Aşçı, o fakîre yemek verdi; sarığımı da bana iâde etmek istedi. Fakat ısrâr edip almadım. Kendim de aç olduğum hâlde o fakîr doyuncaya kadar bekledim."

Ubeydullâh Ahrâr Hazretleri, Cenâb-ı Hakk'ın lutfuyla sonradan büyük bir servete sahip oldu. Öyle ki çiftliklerinde binlerce işçi çalışıyordu. Fakat o mübârek zât, buna rağmen hizmetten geri kalmadı. Zenginlik zamanına ait hâlini kendisi şöyle anlatır:

"Semerkant'ta Mevlânâ Kutbuddîn Medresesi'ndeki dört hastanın hizmetini üzerime almıştım. Hastalıkları arttığından, yataklarını kirletirlerdi. Ben, onları elimle yıkayıp, çamaşırlarını giydirirdim. Devamlı hizmet ettiğim için, hastalıkları bana da sirâyet etti ve yatağa düştüm. Fakat o hâlimle bile testilerle su getirip hastaların altlarını temizlemeye, elbiselerini yıkamaya devâm ettim."

Büyüklerin hayatındaki, Hak yolunda infâk ve hizmet fazîletine dâir ideal davranışlar, bizler için güzel bir nümûnedir. Bir müslüman ne kadar zengin olursa olsun, maddî imkânlarının hakkını ve bedelini ancak mânevî dirâyetini artırdığı ve kalbî hayatını seviyelendirdiği nisbette verebilir. Mâneviyatta terakkî ettikçe zühd ve takvâ ölçülerine riâyet ve zenginliğe rağmen kâmil bir tevâzû sâhibi olabilmek, Ubeydullâh Ahrar Hazretlerinin kıssasındaki kadar ideal bir noktaya varır.

Hizmette ulaşılması güç mertebelerden biri de Hak dostu Mâruf-i Kerhî Hazretlerinin şu kıssasında müşâhede edilmektedir:

Yaşlı ve muzdarip bir hasta, Mâruf-i Kerhî Hazretleri'ne misafir olmuştu. Adamcağız bîçareydi; saçı dökülmüş, yüzünün rengi uçmuştu; canı, vücûdunu bir çengel gibi pârelemekteydi. Mâruf-i Kerhî Hazretleri, bir yatak serdi ve hastanın istirahatini temin etti.

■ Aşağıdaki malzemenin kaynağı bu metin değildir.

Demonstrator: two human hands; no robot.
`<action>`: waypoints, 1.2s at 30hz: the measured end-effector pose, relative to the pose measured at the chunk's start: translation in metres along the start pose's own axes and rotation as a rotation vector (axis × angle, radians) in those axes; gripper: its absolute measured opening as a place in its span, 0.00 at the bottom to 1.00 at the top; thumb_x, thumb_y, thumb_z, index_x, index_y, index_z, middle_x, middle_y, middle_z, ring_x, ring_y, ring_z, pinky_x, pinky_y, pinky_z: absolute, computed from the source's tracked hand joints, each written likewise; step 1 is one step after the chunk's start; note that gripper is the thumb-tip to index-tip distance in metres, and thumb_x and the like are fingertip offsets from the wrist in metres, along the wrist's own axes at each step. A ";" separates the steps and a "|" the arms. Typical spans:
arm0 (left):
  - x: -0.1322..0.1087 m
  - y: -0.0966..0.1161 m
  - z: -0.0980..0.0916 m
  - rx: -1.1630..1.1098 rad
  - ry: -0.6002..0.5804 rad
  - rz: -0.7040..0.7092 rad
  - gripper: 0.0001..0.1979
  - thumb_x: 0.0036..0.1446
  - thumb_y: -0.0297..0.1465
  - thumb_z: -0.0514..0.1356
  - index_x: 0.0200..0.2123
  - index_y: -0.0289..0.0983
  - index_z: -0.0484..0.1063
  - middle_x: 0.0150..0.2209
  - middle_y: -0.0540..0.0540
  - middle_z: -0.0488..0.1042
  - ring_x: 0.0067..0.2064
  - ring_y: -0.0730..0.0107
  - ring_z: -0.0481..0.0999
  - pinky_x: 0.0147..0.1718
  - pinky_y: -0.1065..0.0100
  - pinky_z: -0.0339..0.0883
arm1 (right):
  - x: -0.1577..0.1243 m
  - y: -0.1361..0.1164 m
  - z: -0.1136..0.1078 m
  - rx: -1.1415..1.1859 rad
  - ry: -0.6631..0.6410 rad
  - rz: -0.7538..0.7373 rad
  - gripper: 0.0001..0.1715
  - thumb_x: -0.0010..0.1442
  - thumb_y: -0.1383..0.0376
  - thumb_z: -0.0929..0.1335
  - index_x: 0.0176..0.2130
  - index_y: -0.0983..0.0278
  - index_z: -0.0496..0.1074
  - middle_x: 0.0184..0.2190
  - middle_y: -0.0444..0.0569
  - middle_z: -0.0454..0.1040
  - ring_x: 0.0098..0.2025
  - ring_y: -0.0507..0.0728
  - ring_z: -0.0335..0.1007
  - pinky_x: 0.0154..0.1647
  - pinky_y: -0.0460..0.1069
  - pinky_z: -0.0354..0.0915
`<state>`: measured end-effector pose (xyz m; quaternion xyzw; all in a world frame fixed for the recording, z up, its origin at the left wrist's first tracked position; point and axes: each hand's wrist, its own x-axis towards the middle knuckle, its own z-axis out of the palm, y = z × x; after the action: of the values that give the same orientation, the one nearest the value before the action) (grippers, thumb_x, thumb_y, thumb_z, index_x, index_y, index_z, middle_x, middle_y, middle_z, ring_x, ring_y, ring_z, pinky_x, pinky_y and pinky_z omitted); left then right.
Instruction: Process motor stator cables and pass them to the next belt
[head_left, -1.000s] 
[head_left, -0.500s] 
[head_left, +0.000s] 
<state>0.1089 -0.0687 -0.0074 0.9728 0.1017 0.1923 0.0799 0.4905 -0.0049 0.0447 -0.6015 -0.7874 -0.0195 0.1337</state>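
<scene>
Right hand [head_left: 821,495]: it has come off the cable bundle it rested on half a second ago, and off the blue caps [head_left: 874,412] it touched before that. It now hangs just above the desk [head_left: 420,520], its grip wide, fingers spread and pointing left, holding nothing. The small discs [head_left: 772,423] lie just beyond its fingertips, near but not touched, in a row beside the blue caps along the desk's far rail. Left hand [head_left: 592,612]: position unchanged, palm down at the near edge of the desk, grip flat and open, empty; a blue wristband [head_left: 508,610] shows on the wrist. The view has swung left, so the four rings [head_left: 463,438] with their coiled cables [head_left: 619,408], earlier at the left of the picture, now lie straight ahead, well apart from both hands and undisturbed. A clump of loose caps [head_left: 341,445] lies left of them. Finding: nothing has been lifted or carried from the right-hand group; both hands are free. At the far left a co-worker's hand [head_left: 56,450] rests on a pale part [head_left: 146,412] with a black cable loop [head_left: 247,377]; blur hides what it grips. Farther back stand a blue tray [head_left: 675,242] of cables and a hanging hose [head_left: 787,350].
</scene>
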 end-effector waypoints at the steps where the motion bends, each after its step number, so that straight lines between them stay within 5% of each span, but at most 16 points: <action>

Hasta, ızdırabının şiddetiyle inim inim inliyor, feryâd ü figânlar ediyordu. Gece sabaha kadar kendisi bir nefes uyumadığı gibi feryadlarıyla hâne halkından da hiç kimseyi uyutmadı. Üstelik gittikçe huysuzlaştı ve ev halkına sitemler yağdırıp onları rahatsız etmeye başladı. Nihâyet onun bu sert tabiatı ve kötü davranışına tahammül edemeyen evdekiler birer-ikişer, başka yerlere kaçtılar. Evde, hasta ile Mâruf-i Kerhî'den başka kimse kalmadı.

Mâruf-i Kerhî, geceleri de uyumuyor; bu huysuz hastanın ihtiyaçlarını görmek, ona hizmet edebilmek için çırpınıp duruyordu. Ancak birgün uykusuzluğu had safhaya geldi ve gayr-i ihtiyârî uykuya daldı. Onun uyuduğunu gören gâfil hasta da, kendisine şefkat ve merhametle kucak açan bu sâlih zâta teşekkür edeceği yerde sitem ediyor ve kendi kendine:

"-Bu nasıl derviş böyle!.. Zaten bu gibilerin zâhirde adları, sanları var; hakikatte ise riyâcıdırlar. Her işleri hevâdır. Bunların dışları temiz ama, içleri kirlidir. Başkalarına takvâyı emrederler, kendileri yapmazlar. Bu yüzden şu adam da benim hâlimi düşünmeden uyuyor. Kendi karnını doyurup uykuya dalmış kimse, sabaha kadar gözlerini yummayan biçâre hastanın hâlinden ne bilir!.." diye söyleniyordu.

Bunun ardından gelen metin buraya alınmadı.